В конце письма оставляю все координаты. Только на тебя и надеюсь! Не оставь мою крошку.
P.S. Катюшка – дочь Роберта».
Пальцы дрожат. Дрожат так сильно, что мне приходится сцепить их между собой. Не может быть… Не может быть, что все так сложилось. Они же были так счастливы! А теперь Виты нет в живых. Она просит меня позаботиться о дочери. О дочери Роберта! Того, кого я ненавижу всей душой! Почему она не попросила помощи у него?
Слишком много вопросов…
Я снова перечитываю письмо. Убеждаюсь, что все поняла правильно. Бывшая подруга умоляет позаботиться о Кате именно меня, называет единственный близким человеком. О Роберте ни слова. Только короткая приписка, что он отец. Выведенная неровным почерком и другой ручкой. Вита как будто не хотела его упоминать, но в последний момент все же передумала.
И что теперь делать?
Я сижу в полной прострации, не замечая, что чайник кипит во всю. Совершенно ни на что не реагирую. Все мои мысли крутятся вокруг этого чертового письма, вокруг этой девочки, за которой меня попросили присмотреть.
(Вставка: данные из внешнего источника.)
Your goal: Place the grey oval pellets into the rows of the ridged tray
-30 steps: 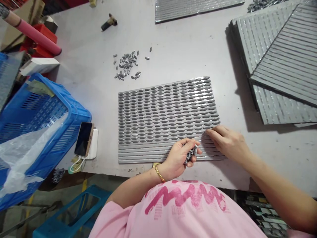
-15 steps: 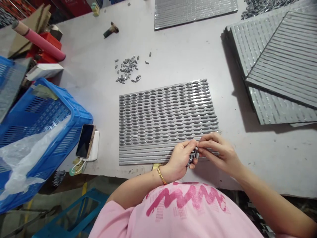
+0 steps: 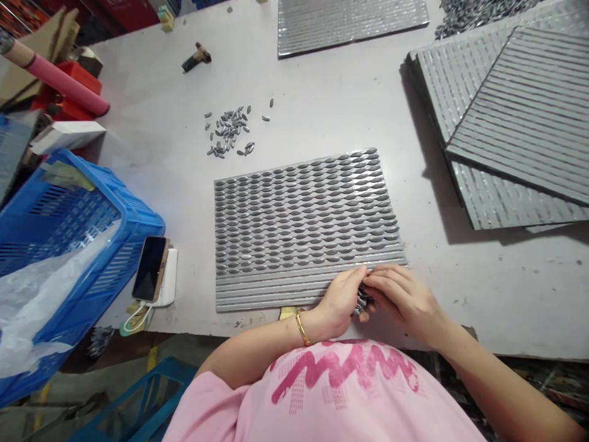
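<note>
A grey ribbed tray (image 3: 299,215) lies flat on the table in front of me, most of its grooves filled with small grey oval pieces. Its nearest rows are bare grooves. My left hand (image 3: 338,301) is cupped at the tray's near right edge, closed around a handful of the oval pieces (image 3: 361,302). My right hand (image 3: 400,298) rests against it, fingertips pinched at those pieces. A gold bangle sits on my left wrist.
A loose pile of oval pieces (image 3: 227,130) lies behind the tray. Stacked ribbed trays (image 3: 506,116) sit at right, another tray (image 3: 345,18) at the far edge. A blue crate (image 3: 69,258) with plastic bag and a phone on a power bank (image 3: 151,273) are at left.
My right hand left the tray's lower right rows and came to my left hand, fingers meeting at the held pieces. Both hands drifted slightly toward the table's near edge.
</note>
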Demonstrator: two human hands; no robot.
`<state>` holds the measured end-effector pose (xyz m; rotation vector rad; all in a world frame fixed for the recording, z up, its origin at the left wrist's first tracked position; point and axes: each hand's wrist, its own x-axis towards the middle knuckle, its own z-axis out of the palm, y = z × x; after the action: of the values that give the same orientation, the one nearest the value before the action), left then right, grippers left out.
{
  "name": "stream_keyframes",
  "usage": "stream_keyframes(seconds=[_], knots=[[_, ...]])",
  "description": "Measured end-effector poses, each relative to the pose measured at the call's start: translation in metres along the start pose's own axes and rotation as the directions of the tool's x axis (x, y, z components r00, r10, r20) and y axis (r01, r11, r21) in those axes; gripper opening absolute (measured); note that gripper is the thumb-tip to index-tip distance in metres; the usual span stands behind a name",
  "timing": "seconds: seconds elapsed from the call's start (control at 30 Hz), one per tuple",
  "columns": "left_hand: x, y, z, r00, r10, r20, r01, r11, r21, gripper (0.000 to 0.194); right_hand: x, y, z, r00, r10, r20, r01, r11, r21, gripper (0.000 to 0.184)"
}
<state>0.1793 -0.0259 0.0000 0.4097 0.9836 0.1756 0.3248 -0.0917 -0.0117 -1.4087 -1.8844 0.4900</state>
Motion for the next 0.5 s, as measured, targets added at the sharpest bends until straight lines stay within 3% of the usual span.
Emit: stream_keyframes(seconds=[0.13, 0.23, 0.33, 0.5], knots=[[-0.001, 0.003, 0.000, 1.000, -0.022, 0.012, 0.022, 1.000, -0.018, 0.030, -0.002, -0.003, -0.010, 0.997, 0.032, 0.067, -0.039, 0.993, 0.113, 0.038], [-0.002, 0.007, -0.001, 0.999, -0.011, 0.036, 0.011, 1.000, -0.005, 0.022, -0.005, 0.010, -0.020, 0.986, 0.166, 0.003, -0.163, 0.965, 0.207, 0.036], [-0.003, 0.011, -0.003, 0.998, -0.007, 0.055, 0.006, 1.000, 0.018, 0.021, -0.004, 0.036, -0.029, 0.948, 0.305, -0.089, -0.291, 0.946, 0.142, 0.025], [-0.005, 0.013, -0.006, 0.997, -0.046, 0.060, 0.044, 0.999, 0.024, 0.027, 0.003, 0.070, -0.033, 0.944, 0.324, -0.070, -0.326, 0.945, -0.017, 0.013]])
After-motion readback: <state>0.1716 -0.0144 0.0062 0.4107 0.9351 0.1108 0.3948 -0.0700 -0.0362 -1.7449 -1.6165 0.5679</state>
Внутри все противится. Я мысленно борюсь с собой, привожу аргументы, взвешиваю «за» и «против». В итоге понимаю, что не могу отказать в просьбе умирающей. Так же, как и бросить ребенка на произвол судьбы. Пусть и чужого.
Нужно хотя бы прийти и посмотреть, как там обстоят дела. Убедиться, что девочке есть, где жить, поговорить с ее бабушкой. Узнать, почему не сообщили Роберту.
Ведь даже такой, как он, не оставит без поддержки собственного ребенка.
По крайней мере, мне хочется в это верить…
***
– Люблю туман. Он похож на тебя.
Я смотрю на Роберта и погружаюсь в омуты его глаз, в которых вижу свое отражение. Погружаюсь все глубже, в этот темный, бархатный плен... И его взгляд проникает под кожу. В самую душу, то замедляя, то ускоряя стук сердца.
– Почему? – его губы трогает улыбка, от которой все внутри переворачивается.
– Он серый, как твои глаза.
Роберт слегка щурится. Потом берет за руку и ведет за собой. На его щеке следы от моей помады и он, смеясь, смывает их водой. Проводит ладонью по моему лицу, а я закрываю глаза. Сколько нежности в эти минуты. Они длятся вечность. Целую жизнь…
– Ну, пойдем домой, ты же промок до нитки! Заболеешь ведь. Прячься, слышишь? – шепчу, укрываясь под его зонтом, наблюдая, как капли скользят по его волосам, лицу и одежде…
Воспоминания подкрадываются, когда сажусь прямо на пол и достаю из шкафа альбом. Там, в обычной картонной коробке, пылятся фотографии. Наверное, надо было их разорвать в клочья. Но… не могу. Ни разорвать, ни выбросить. Все-таки прошлое. Местами радостное, местами сумбурное, но прошлое.
До сих пор помню все лица и ощущения. Теплые объятия Виты, ее заверения о том, что никогда не предаст. Помню терпкий аромат одеколона Роберта и его прощальные слова: «Я полюбил другую»…
Открываю последнюю страницу, задумчиво провожу пальцами по фото. Озорная и беззаботная блондинка с голубыми глазами, обожающая яркие береты и помады цвета бордо. Такой мне запомнилась Вита. И такой останется в моей памяти навсегда.
Трудно представить ее больной, грустной, увядающей. Она всегда была неисправимой оптимисткой и заряжала позитивом окружающих. Этакий лучик света, который согреет всех… или обожжет.
Это был какой-то морок, какое-то наваждение, как еще это назвать, если я смогла так легко разорвать нашу дружбу, –вспомнились строчки из письма.
Поклонников у нее было море. Но влюбилась она именно в Роберта.
Моего Роберта.
Такого родного и чужого одновременно. Таинственного и так похожего на туман.